Empire By Day were the headliners at this gig to launch their new single Mirrors, and had a good following of friends and family. There was some good natured banter as the lads took to the stage, but they didn't waste time launching into Fade Out, from their 2014 Silver Linings EP. 

All their songs provided interesting degrees of light and shade, with quiet interludes of minimal guitar and melodic vocal harmony breaking up the powerful bass, drum and guitar riff driven sections. Scott Cowie's riffs and Conor Joss's vocals regularly provided melodic catchy hooks. 
Got Me Down, Young and Mirrors were my favourite songs on the night.

Mirrors reminded me of The Blue Nile in style and vocal delivery, and the guitar sequence on Got Me Down could have been a Two Door Cinema Club tribute, but there is no hint of deliberate emulation, the lads always put their unique stamp on each song. 

Smile of the evening was when bass player Kieran shouted something to the cheery hecklers, but we couldn't quite hear what he said.

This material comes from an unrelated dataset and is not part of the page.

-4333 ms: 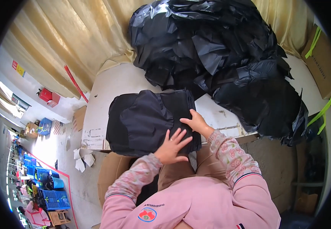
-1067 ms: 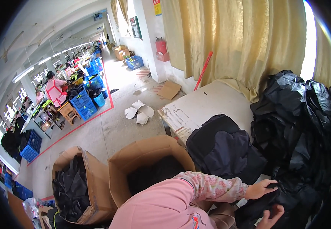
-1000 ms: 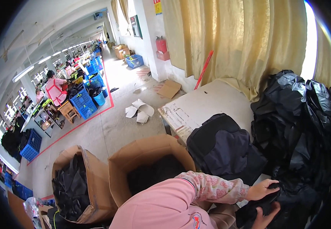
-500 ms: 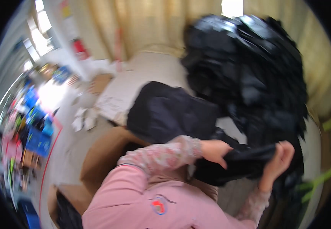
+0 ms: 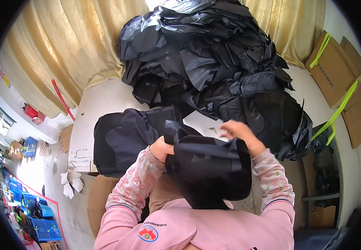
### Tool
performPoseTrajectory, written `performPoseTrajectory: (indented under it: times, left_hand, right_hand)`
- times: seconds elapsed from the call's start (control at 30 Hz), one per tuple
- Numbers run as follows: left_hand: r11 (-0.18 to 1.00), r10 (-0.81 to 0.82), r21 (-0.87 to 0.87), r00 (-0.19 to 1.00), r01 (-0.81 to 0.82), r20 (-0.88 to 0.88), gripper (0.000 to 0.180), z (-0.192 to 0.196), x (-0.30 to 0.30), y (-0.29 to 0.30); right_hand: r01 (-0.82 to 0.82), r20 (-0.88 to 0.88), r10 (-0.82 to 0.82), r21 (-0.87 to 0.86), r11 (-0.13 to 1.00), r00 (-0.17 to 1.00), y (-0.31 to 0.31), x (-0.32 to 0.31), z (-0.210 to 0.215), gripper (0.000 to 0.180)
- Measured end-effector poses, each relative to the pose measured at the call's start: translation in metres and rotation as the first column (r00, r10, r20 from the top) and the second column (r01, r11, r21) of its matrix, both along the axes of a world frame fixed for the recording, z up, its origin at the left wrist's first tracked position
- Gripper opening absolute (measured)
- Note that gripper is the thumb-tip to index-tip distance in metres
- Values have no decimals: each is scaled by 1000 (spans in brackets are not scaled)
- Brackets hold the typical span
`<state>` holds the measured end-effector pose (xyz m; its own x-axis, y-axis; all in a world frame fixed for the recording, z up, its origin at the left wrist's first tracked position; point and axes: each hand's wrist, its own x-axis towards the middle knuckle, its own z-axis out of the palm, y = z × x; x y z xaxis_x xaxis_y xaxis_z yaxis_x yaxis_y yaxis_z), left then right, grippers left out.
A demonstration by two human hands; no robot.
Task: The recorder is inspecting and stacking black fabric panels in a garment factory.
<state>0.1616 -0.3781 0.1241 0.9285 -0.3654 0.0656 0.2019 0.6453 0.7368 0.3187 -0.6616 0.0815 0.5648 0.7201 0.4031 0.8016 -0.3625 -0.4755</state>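
In front of my chest a black fabric piece (image 5: 209, 171) with rounded corners and a small mesh-like patch hangs, folded at its upper left. My left hand (image 5: 162, 149) is closed round that left edge, its fingertips hidden behind the cloth. Just above the piece's upper right edge, my right hand (image 5: 243, 135) has its fingers apart and bent, with nothing seen in them. On the table to the left lies a flat stack of black fabric pieces (image 5: 124, 135). Beyond my hands rises a large heap of black pieces (image 5: 205, 62), some of them shiny.
The white table (image 5: 84, 143) carries the stack and heap. Below its left front edge stands an open cardboard box (image 5: 99, 204). Flattened cardboard (image 5: 334, 71) with yellow-green straps leans at the right. Yellow curtains (image 5: 72, 46) hang behind. Blue crates (image 5: 45, 229) stand on the floor, far left.
My view has swung to the right. The black piece, earlier stretched between both hands, now hangs spread from my left hand. My right hand has come off it.
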Motion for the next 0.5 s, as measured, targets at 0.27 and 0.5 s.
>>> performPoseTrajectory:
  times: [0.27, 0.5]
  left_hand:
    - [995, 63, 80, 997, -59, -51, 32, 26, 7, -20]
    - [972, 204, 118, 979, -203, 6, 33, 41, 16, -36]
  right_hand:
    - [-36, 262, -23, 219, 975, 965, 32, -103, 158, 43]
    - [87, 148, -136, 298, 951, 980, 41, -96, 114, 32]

Conor Joss responded "I don't know what he said, but it was Kieran so it probably wasn't funny". Cue "Oohs!" from the crowd.

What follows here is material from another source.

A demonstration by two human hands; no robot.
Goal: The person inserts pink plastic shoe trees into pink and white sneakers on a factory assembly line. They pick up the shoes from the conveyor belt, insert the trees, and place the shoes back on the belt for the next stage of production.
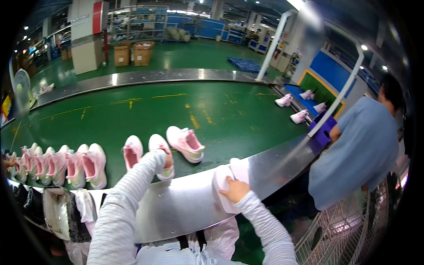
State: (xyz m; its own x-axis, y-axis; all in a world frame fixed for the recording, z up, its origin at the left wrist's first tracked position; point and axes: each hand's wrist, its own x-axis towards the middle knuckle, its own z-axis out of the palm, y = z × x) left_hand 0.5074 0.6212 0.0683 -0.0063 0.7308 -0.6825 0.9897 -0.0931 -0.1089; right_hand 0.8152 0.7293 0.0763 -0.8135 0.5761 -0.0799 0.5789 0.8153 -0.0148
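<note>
Setting: factory hall with a wide green conveyor belt point(176, 110) curving across the view, edged on the near side by a shiny steel counter point(185, 207).
Left hand point(168, 160): reaches forward over the counter onto the belt, sleeve striped grey and white; its grip is clamped on a pink and white sneaker point(161, 155), fingers tucked into the shoe's opening.
Held sneaker: sits on the belt just past the counter's rim, toe pointing away from the person.
Right hand point(235, 190): rests on the counter, fingers spread flat, pressing on a stack of white insoles point(226, 183); whether it grasps them I cannot tell.
Insoles: lie on the steel counter, directly under and ahead of the right grip, well to the right of the held sneaker.
Beside the left grip: a second pink sneaker point(132, 151) just to its left, and a third sneaker point(186, 144) just to its right, tilted at an angle.
Further left of the grip: a tight row of pink sneakers point(66, 168) standing side by side along the belt's near edge.
Below the left arm: dark and white shoe parts point(62, 212) piled at the counter's edge.
Far right: another person in a blue shirt point(357, 154) stands at the belt, with a wire cart point(344, 229) close by.
Far side of the right grip: three more pink sneakers point(300, 106) on a blue surface beyond the belt.
Background: cardboard boxes point(132, 53) on the green floor.
</note>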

Empire By Day are destined to be better known. Try to catch them while they're still playing the small venues. 

Fade Out
Got Me Down


The Causeway Trio

Causeway Trio are a three-piece band from Edinburgh blending Scottish traditional music with a diverse range of influences, from jazz, gospel and rock to 20th century classical, minimalism and Eastern European folk. Some examples here

Pàdruig Morrison hails from the Outer Hebrides island of North Uist, where he was raised playing accordion and speaking Gaelic, developing a knowledge of traditional music from an early age. By contrast, classical guitarist Peter Thornton honed his skills in an eclectic mixture of acts, including a Christian metal outfit and playing trombone for several big bands. The jazz component comes courtesy of pianist and percussionist, David Swan.

Peter Thornton, David Swan and Pàdruig Morrison
They took to the stage quietly and, as the opening act, played to a fairly sparse crowd. Which was a shame as they provided some beautiful music and very eclectic sounds. 
Pàdruig Morrison did most of the chatting, mentioning what the songs were called and which of the trio had written them.

They often played 3 or 4 songs which segued into one longer piece of music, almost like movements in a symphony. They provided a real roller-coaster of influences, as mentioned above, but the compositions which stood out for me were the ones with jazz and Eastern European folk influences.

Glorious stuff, and when they provided combined vocal harmonies on the last song Hay Bales, the audience were enthusiastic in their support.